If you studied abroad during high school, that’s great! You could show how that prepared you for a college classroom and how it stretched you intellectually. Maybe you could write about how study abroad accustomed you to different academic expectations. If you learned a second language, you could show them research on how that helps the brain develop. Send a brain scan. Just kidding, don’t send research or a brain scan. But do talk about picking up a second language if that’s something you did!
If you volunteered abroad, you could write about how you came to a fuller understanding of the issues of inequality and poverty. You could demonstrate your understanding of the complexity of international development, and how your experience not only opened your mind to the realities of the world, but also prepared you to study tough topics. Maybe don’t write about the upset tummies or how you smelled after a week of limited showering. But then again, that could set the scene. It’s up to you how personal you want to get, just don’t forget to add it to your resume too!
For any and all types of travel, you can speak about how you overcame fears, how you learned to live cross-culturally, how your mind blew wide open with new possibilities, and how you made the most of your time abroad! Any university wants brave, culturally clever, open-minded students, and with our globalized economy, travel bodes well for your future.
You are preparing yourself to be a global citizen, and that is a truly awesome story right there.

Connect all the dots
So now that you have the backbone of Your Awesome Story and some ideas for how to frame your travels, let’s put all the pieces together!
Dig into your experience, what did your travels mean to you personally? Is there one event you can point to as transformative? Is there one lesson that your transformation hinges on?
Make the connections between how awesome you are, how you can add value to their university, and how your travel experience can demonstrate that awesomeness. Maybe you are awesome because you are a great leader, and you will bring your leadership skills to the clubs and organizations on campus, and you developed those leadership skills on a service trip in South America. Give a specific example of when you used your leadership skills to solve a problem or motivate your team!
[Don't run off to college just yet—consider a gap year]
BONUS TIP: Avoid cliches (like the plague)

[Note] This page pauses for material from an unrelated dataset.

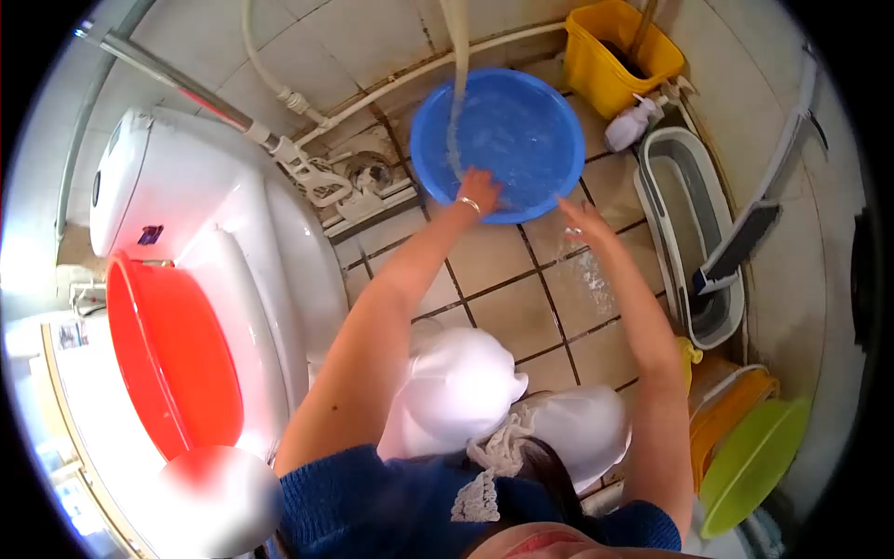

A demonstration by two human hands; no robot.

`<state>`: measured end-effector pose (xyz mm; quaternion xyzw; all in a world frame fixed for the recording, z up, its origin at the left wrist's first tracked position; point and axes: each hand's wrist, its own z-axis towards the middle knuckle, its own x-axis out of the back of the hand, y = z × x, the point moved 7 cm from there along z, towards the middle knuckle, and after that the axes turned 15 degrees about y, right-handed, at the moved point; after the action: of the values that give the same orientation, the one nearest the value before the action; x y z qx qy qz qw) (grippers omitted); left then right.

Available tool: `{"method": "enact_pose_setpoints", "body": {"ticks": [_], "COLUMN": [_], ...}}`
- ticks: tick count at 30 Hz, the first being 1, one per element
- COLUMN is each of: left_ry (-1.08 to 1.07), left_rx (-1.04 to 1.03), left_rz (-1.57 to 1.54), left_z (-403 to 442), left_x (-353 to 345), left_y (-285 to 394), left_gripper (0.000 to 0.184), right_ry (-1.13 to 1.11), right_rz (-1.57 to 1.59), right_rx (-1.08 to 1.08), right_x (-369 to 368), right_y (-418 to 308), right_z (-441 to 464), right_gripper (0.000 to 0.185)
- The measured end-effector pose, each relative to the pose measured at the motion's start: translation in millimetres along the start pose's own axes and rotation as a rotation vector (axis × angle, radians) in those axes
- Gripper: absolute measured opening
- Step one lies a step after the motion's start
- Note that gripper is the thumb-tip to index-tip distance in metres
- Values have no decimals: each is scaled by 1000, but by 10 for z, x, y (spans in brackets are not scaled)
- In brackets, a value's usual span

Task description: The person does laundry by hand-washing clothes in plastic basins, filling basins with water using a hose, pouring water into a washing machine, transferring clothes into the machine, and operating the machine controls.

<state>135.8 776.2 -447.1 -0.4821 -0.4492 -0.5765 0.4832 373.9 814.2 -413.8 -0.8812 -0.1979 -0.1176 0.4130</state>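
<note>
A round blue basin (422, 140) with water in it stands on the tiled floor. A pale hose (458, 33) comes down from above, and water runs from it into the basin. My left hand (480, 191), with a bracelet at the wrist, reaches over the near rim, its fingers apart at the water. Just outside the rim on the right is my right hand (583, 222), which wears a ring. Its fingers are spread and hold nothing; whether a fingertip touches the rim I cannot tell.
The toilet (270, 242) stands left, with a red basin (177, 354) on it. A yellow bucket (596, 70), a pump bottle (633, 124), a grey-white mop bucket (663, 233) with a flat mop (740, 252), and a green basin (754, 466) line the right. Wet patches mark the tiles.
</note>
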Motion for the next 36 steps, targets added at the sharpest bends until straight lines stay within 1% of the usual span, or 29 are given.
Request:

Remember, admissions counselors want to hear about you and your story. Plenty of people have traveled, but you have a unique story and perspective. To make sure that your story shines through, avoid travel cliches! Words and phrases like “breathtaking,” “friendly locals,” and “rich culture” have been written plenty of times before. There are also hundreds of articles about learning something from poor people, which, while it’s true that we can learn from others all over the world, can lean dangerously toward turning the people themselves into caricatures. If you want to make sure your high school study abroad improves your college admissions outcomes, leave the cliches behind.
Be careful of stereotyping foreign cultures! Stereotypes will not show off your intelligence. The admissions counselors will be impressed if you can show you understanding of the complexities that lie underneath the obvious, so peel back the juice layers of your story!
[Still processing your trip? Reverse Culture Shock: Expectation vs. Reality]
Tying it altogether
Time to wrap up Your Awesome Story with a shiny ribbon! You’ve answered the important questions about what makes you uniquely awesome and how you will add value to their college. You’ve delved into your travel experiences and pulled out the lessons you learned. You’ve connected your travel stories with your unique awesomeness.
You’ve avoided cliches, edited thoroughly, and checked for grammar mistakes (right?!). Ask a friend, family member or teacher to read it over for an outside opinion, and then you’re done! Have confidence that you have something special to bring to any university.
Now send those college applications out into the world and take a well-deserved break. Then, maybe start looking at college study abroad? It’s never too early to dream!